WORK INSTRUCTION:
Retype only the lines below from the one with "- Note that" to the one with "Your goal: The", inclusive, skipping every image.

DATA SECTION:
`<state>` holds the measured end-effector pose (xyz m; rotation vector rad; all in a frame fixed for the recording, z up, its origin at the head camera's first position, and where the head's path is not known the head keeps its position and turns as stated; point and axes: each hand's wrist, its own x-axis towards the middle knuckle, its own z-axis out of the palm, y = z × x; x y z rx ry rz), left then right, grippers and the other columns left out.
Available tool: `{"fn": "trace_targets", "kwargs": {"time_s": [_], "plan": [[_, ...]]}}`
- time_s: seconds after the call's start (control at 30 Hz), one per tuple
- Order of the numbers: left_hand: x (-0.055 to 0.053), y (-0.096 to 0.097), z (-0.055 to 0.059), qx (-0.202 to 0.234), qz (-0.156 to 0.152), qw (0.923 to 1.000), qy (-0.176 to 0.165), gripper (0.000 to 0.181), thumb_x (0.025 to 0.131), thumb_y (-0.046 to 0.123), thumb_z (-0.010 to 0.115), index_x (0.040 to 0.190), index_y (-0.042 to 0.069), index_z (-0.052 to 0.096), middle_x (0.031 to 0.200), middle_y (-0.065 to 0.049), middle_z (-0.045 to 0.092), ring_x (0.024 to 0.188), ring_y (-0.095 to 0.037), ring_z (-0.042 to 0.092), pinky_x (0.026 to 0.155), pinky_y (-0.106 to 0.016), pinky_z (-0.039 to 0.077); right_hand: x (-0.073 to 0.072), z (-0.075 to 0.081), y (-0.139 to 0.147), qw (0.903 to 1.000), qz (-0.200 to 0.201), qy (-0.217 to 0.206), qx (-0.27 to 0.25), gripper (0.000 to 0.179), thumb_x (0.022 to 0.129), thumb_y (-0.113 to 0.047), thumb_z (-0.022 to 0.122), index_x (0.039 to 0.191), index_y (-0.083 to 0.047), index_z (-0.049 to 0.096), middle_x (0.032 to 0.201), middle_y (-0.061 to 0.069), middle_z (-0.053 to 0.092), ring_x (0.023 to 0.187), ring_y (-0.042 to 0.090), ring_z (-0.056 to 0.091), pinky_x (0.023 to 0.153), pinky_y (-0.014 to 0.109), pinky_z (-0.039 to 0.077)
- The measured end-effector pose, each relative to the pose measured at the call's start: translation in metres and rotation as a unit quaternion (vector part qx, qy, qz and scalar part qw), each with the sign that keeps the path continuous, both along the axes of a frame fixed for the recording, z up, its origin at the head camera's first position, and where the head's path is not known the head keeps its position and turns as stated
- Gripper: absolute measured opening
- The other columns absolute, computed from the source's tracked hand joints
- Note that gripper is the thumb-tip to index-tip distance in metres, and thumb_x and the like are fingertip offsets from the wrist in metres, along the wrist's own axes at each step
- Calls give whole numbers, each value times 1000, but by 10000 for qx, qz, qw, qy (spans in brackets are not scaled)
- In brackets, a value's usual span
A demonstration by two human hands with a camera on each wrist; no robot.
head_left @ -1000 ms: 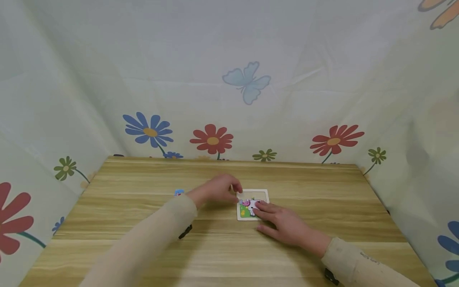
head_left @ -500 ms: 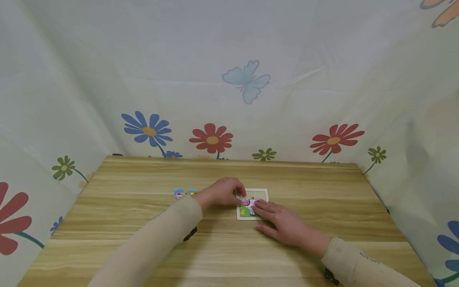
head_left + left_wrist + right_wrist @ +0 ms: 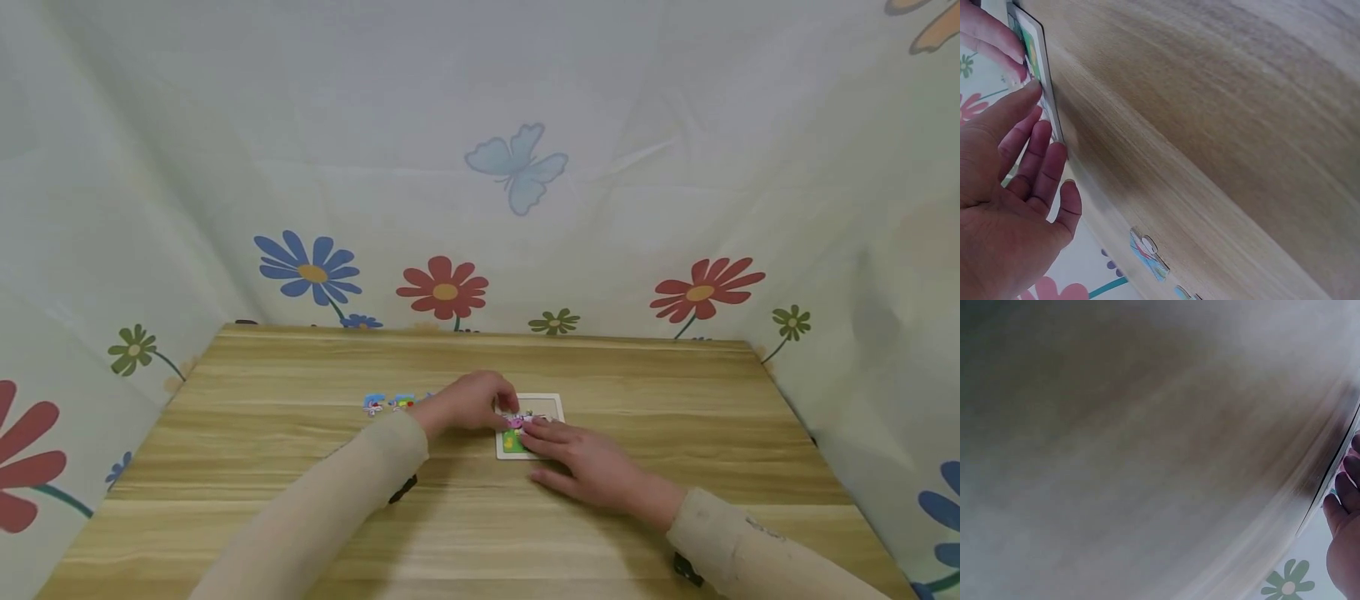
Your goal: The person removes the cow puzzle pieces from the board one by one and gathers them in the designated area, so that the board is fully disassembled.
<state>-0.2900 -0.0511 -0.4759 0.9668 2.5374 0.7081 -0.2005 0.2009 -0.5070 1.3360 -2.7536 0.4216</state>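
A small white-framed jigsaw tray [image 3: 551, 400] lies on the table with a cow picture in its lower part. At its left side my left hand [image 3: 472, 400] has thumb and index finger curled about the edge of the cow-head puzzle piece [image 3: 514, 423]. In the left wrist view that thumb [image 3: 1019, 103] lies at the tray's edge, the other fingers bent beside it. My right hand [image 3: 588, 462] rests on the lower right of the picture with fingers stretched out, hiding part of the cow. Only its fingers and palm edge show in the right wrist view.
Loose puzzle pieces [image 3: 374, 405] lie on the wooden table [image 3: 300, 467] left of the tray, one partly behind the left wrist. Behind the table's far edge hangs a flowered cloth [image 3: 360, 208], which also runs along both sides.
My left hand has moved slightly right, farther over the tray's left side, uncovering loose pieces behind its wrist. My right fingers have slid a little left over the cow picture.
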Motion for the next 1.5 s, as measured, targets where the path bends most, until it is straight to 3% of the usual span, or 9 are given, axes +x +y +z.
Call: {"fn": "trace_targets", "kwargs": {"time_s": [0.3, 0.57, 1.03, 1.5], "plan": [[1, 3, 2, -89, -46, 9999, -9, 10, 96, 19, 82, 102, 14, 76, 99, 2, 68, 94, -15, 59, 91, -35, 50, -1, 0, 1, 9998, -92, -200, 19, 54, 108, -39, 64, 155, -13, 57, 162, 5, 51, 150, 26, 48, 117, 50, 44], [1, 3, -1, -48, -94, 9998, 178, 9, 95, 17, 82, 100, 13, 76, 97, 2, 70, 93, -15, 61, 89, -35, 51, -2, 0, 1, 9992, -122, -387, 35, 53, 109, -38, 62, 156, -14, 56, 163, 5, 50, 151, 26, 47, 116, 50, 45], [5, 5, -4, -115, 203, 9997, 63, 12, 96, 21, 82, 102, 14, 74, 97, 4, 69, 94, -15, 60, 95, -38, 50, 2, 6, -1, 9947, -161, -998, 176, 59, 110, -40, 60, 161, -13, 48, 170, 6, 39, 157, 30, 36, 121, 53, 37], [6, 5, -7, -46, 273, 9996, 25, 12, 97, 22, 81, 102, 14, 72, 98, 3, 68, 93, -16, 60, 96, -40, 49, 5, 1, -1, 9983, -58, -575, 98, 63, 109, -44, 61, 160, -8, 49, 167, 13, 43, 154, 37, 41, 117, 57, 41]]}}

WRITTEN SOLUTION:
- Note that gripper is the thumb-tip to index-tip distance in metres, and thumb_x and the like are fingertip offsets from the wrist in metres, along the wrist's own axes at each step
- Calls give whole numbers, each value times 1000, but by 10000 for qx, qz, qw, qy (spans in brackets are not scaled)
- In brackets, a value's usual span
A demonstration by two human hands with a camera on each wrist; no robot.
head_left @ -1000 ms: 
head_left @ -500 ms: 
head_left + left_wrist + right_wrist @ +0 ms: 
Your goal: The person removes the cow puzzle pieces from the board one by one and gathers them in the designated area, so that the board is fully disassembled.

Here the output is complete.